● **Requirement**
Filter the entries, keeping every line with the word "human".

=====

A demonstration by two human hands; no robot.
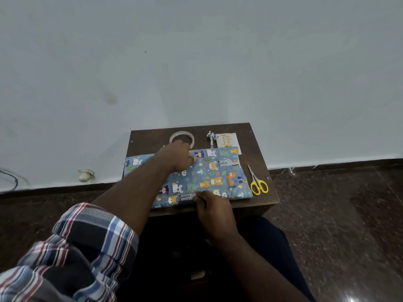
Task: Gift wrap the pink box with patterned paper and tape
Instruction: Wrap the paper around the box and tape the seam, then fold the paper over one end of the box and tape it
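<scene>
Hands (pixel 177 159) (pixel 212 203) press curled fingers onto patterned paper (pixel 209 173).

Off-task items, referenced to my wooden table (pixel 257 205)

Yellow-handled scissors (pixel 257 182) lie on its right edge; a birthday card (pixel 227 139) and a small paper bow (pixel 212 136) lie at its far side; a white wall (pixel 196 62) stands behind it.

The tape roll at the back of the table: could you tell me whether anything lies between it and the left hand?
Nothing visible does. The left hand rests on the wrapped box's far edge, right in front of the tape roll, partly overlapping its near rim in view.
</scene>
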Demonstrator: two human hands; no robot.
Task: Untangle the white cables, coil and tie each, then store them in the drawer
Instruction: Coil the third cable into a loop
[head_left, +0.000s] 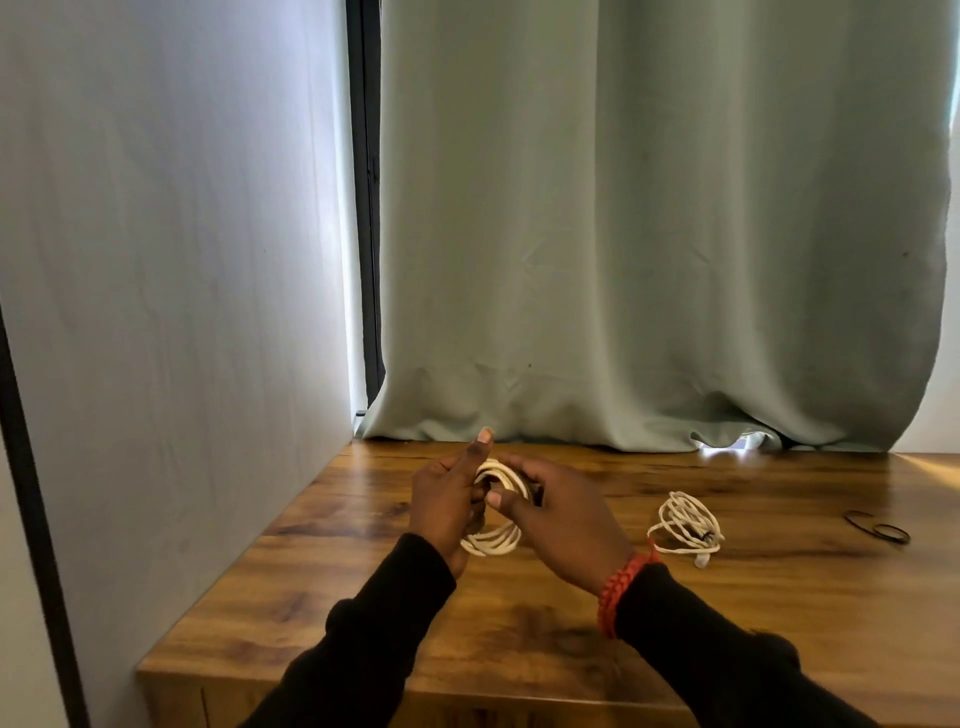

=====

● **Output of the exercise**
A demonstration by two human hands; no robot.
Demonstrator: two human hands; no robot.

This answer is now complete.